**Activity:** Line by line, copy the listing below exactly.
━━━━━ Data block ━━━━━
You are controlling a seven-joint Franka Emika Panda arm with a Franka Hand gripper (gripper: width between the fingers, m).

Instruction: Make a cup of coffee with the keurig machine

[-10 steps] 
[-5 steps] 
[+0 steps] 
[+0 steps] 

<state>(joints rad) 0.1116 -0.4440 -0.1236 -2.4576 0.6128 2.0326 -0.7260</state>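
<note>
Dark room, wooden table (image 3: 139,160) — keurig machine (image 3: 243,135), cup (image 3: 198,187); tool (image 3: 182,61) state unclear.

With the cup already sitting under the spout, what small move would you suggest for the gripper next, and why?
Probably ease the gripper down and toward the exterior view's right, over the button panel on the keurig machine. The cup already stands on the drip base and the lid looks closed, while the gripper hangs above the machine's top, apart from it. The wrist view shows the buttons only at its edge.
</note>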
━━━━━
**Solution to the problem:**
You are controlling a seven-joint Franka Emika Panda arm with a Franka Hand gripper (gripper: width between the fingers, m).

Instruction: Make a cup of coffee with the keurig machine

[-10 steps] 
[-5 steps] 
[+0 steps] 
[+0 steps] 

<state>(joints rad) 0.1116 -0.4440 -0.1236 -2.4576 0.6128 2.0326 -0.7260</state>
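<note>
Dark room, wooden table (image 3: 139,160) — keurig machine (image 3: 243,135), cup (image 3: 198,187); tool (image 3: 182,61) state unclear.

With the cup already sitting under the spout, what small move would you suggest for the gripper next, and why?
Probably ease the gripper down and toward the exterior view's right, over the button panel on the keurig machine. The cup already stands on the drip base and the lid looks closed, while the gripper hangs above the machine's top, apart from it. The wrist view shows the buttons only at its edge.
</note>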

The response to this exercise is done.